(Exercise instructions): In the data below, one line contains "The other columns" and a later one contains "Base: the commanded". Print both, with every line between them, exactly and alone.

Records from a dataset
————————
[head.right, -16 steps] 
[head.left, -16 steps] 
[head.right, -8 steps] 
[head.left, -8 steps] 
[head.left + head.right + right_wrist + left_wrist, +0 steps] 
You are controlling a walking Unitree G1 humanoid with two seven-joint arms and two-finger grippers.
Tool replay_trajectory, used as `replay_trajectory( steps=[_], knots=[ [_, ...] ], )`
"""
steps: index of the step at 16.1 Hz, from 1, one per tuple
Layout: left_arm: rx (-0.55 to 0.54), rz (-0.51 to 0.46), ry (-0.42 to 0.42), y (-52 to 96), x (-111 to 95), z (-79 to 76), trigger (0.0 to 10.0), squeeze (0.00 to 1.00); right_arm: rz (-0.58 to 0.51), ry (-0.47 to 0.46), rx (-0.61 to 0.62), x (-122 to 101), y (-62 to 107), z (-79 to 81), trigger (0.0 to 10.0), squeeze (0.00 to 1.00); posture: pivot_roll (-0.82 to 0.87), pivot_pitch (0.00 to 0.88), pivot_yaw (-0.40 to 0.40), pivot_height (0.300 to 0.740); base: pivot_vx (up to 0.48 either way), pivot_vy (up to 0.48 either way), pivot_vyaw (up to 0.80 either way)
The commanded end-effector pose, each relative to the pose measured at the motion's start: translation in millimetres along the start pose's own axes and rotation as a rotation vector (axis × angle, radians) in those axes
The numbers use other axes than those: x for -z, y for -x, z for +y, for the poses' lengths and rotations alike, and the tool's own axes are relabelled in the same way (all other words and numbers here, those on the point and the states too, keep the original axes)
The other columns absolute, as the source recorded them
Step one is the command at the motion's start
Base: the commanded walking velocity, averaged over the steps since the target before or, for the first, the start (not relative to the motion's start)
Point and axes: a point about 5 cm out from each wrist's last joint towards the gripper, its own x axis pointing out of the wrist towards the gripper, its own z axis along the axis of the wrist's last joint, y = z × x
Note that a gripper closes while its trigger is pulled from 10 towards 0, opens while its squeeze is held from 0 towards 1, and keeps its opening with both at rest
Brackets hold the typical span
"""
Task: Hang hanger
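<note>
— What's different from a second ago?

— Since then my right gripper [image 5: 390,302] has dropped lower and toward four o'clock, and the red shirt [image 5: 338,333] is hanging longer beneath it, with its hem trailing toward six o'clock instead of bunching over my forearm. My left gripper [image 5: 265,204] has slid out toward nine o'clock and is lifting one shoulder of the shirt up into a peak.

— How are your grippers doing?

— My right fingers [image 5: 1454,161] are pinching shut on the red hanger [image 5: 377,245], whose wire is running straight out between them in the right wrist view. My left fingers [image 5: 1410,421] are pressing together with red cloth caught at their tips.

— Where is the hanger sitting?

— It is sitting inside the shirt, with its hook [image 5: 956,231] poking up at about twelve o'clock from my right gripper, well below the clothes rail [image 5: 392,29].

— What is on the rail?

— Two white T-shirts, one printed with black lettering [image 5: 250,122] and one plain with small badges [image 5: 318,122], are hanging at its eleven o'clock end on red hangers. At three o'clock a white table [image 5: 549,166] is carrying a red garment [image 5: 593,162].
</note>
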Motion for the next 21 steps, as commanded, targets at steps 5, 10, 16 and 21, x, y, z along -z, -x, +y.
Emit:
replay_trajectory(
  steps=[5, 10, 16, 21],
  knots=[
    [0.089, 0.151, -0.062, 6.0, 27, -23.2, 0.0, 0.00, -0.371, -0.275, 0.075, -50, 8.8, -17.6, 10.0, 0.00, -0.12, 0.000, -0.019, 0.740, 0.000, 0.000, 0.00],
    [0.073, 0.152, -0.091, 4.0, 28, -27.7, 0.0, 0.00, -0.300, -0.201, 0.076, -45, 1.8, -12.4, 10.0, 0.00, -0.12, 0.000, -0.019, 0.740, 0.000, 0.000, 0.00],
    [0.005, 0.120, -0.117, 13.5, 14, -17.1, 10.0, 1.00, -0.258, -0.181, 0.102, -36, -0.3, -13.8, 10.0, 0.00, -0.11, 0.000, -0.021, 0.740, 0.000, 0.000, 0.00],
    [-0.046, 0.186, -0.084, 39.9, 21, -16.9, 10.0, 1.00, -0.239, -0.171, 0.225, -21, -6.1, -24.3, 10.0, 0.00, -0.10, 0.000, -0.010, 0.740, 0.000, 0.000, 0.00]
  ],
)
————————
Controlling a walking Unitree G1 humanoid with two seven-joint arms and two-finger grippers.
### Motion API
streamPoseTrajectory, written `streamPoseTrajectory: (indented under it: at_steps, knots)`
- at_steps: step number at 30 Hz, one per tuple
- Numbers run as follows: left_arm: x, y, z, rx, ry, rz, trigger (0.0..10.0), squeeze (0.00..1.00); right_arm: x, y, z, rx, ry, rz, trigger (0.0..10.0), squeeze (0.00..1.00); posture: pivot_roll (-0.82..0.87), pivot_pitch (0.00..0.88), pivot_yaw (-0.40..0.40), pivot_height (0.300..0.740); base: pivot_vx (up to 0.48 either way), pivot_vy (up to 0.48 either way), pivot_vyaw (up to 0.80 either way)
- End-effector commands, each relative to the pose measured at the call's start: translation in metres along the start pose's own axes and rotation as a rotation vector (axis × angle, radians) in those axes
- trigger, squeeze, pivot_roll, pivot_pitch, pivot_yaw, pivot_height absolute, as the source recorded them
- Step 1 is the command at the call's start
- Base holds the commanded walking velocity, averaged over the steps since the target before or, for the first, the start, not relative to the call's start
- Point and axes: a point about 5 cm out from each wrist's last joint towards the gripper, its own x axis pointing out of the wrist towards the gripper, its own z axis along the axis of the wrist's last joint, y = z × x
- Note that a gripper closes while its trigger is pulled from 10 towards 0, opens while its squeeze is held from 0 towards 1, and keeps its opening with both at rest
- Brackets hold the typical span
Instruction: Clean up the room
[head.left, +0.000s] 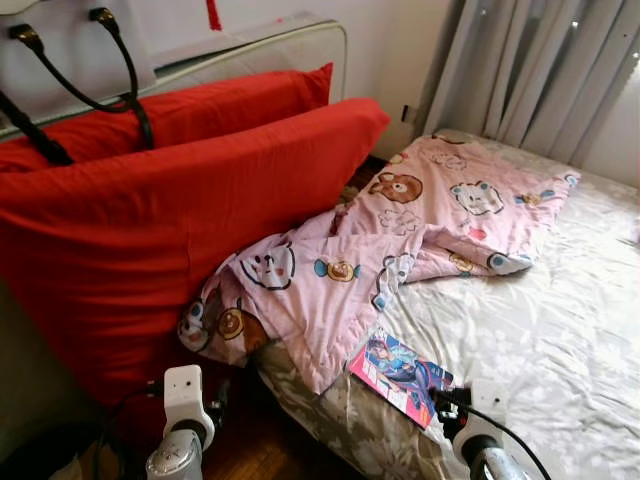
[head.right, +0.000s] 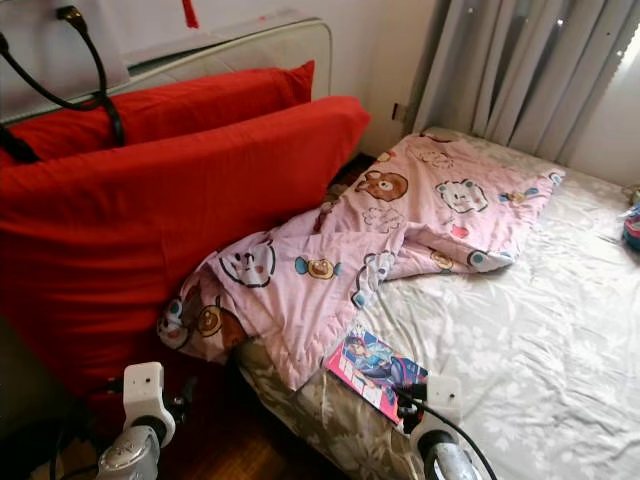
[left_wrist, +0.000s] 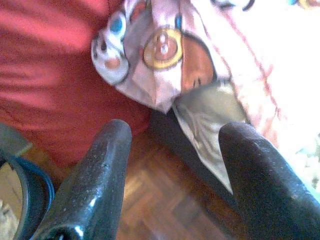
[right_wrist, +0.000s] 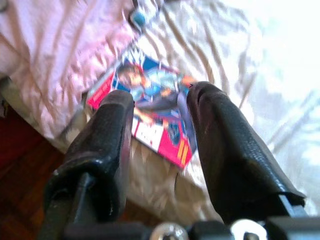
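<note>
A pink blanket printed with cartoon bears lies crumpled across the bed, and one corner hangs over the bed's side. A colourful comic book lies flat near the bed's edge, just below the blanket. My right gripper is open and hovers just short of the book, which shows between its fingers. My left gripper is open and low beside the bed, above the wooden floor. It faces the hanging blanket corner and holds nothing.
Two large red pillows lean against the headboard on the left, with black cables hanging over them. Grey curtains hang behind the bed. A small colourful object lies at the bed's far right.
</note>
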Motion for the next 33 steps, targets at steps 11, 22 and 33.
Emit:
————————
(Response area):
The other columns absolute, as the source recorded them
Step one is the command at the motion's start
Base: the commanded walking velocity, averaged over the steps since the target before or, for the first, the start (not relative to the motion's start)

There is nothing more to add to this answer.